When you find influencers who truly love your products, you never compromise their authenticity. Followers who know their influencers can tell when their opinions are sincere, regardless of whether the content is sponsored or otherwise. Furthermore, influencers who are true believers of your brand will often go the extra mile to make their feelings known.

When your campaign’s content angle aligns with an influencer’s own personal style of content, it also caters to their audience. On the contrary, sponsored posts that deviate from an influencer’s usual style stick out like a sore thumb.

This incongruous, out-of-place content is what some marketers have ended up creating with their influencers, and this content is often received poorly by followers.
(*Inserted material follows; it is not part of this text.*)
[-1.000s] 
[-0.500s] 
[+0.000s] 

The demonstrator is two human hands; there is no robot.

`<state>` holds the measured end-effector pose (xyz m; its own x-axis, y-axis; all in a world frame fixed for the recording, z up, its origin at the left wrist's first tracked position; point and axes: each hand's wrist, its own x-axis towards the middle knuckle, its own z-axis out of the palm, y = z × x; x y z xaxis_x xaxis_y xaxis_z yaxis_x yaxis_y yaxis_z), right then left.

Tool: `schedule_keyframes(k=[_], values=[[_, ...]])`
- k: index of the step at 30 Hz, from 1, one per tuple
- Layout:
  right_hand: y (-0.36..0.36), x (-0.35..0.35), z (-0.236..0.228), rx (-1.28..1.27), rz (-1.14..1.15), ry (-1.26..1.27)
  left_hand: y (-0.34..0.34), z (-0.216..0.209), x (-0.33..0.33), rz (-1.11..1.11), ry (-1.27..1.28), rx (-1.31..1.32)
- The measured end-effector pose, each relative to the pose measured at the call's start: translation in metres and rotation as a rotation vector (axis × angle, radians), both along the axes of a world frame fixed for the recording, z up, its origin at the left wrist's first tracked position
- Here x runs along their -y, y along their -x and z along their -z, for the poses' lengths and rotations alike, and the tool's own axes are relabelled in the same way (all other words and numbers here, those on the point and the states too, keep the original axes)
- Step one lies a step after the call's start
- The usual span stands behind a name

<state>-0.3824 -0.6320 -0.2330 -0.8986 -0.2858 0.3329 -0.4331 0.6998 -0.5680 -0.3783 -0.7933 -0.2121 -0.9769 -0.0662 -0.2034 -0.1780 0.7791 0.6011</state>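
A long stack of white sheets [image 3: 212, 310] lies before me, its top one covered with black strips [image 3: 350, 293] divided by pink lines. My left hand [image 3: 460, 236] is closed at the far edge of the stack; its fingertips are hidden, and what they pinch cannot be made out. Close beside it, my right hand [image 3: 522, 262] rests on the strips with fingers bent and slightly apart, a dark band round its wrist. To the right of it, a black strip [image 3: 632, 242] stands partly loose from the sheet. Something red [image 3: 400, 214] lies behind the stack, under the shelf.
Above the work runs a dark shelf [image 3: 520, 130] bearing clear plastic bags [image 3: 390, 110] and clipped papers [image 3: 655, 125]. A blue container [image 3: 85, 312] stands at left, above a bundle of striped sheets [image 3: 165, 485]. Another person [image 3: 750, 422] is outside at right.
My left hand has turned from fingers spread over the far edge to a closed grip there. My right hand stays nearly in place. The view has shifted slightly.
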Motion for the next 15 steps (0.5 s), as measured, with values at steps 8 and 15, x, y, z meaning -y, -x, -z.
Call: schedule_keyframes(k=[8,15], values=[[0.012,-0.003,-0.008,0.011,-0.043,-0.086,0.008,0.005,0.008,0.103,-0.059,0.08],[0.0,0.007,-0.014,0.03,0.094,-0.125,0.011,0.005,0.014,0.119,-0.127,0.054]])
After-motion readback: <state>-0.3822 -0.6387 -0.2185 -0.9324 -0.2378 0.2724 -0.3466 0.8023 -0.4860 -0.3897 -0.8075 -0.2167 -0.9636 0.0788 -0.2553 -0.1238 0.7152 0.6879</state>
The key thing to remember is that, beyond thinking about what an influencer can do for you, brands should consider what they can do for their influencers and their followers.

For many influencers, working with brands they love is already a huge plus point. However, accommodating them by allowing them to promote your products in a manner true to their own image and brand can truly elevate your campaign and ensure a win-win situation for every party involved.

 

4. Forgetting the power of narratives

Finally, influencer marketing is more than just paying an influencer to promote your products. It’s easy to forget the power of storytelling when it comes to influencer marketing, but a compelling narrative is still as important here as it is in any other form of advertising.

Why is your influencer sending out a sponsored post about how amazing her new desktop computer is? Without context or a story, followers will be quick to write off the post as just another uninspired ad.

Branded content without a story to tell will likely fail to find an audience, and these are the campaigns that often do not do well.

Consider this: perhaps your influencer has been unable to afford a new work computer for several years due to financial constraints, and she has been putting up with a sub-optimal workstation that has been costing her time and effort. In comes your business: you have been following her social media for some time (you are fans of her content) and noticed that she was having difficulties with her laptop. So, your company sends her a free, high-end computer that has been personalised just for her. Grateful, she puts up a post detailing all of this.

This makes for a far better story, and it can be a completely unstaged and genuine one too! Followers who see this will likely be much more interested in hearing what your influencer has to say. They will also, in all likelihood, have formed a positive impression of your brand.

Remember the three basic parts of every good story: a situation, a conflict and a resolution. A good influencer campaign will incorporate these elements, all while undergirding it with an emotional foundation.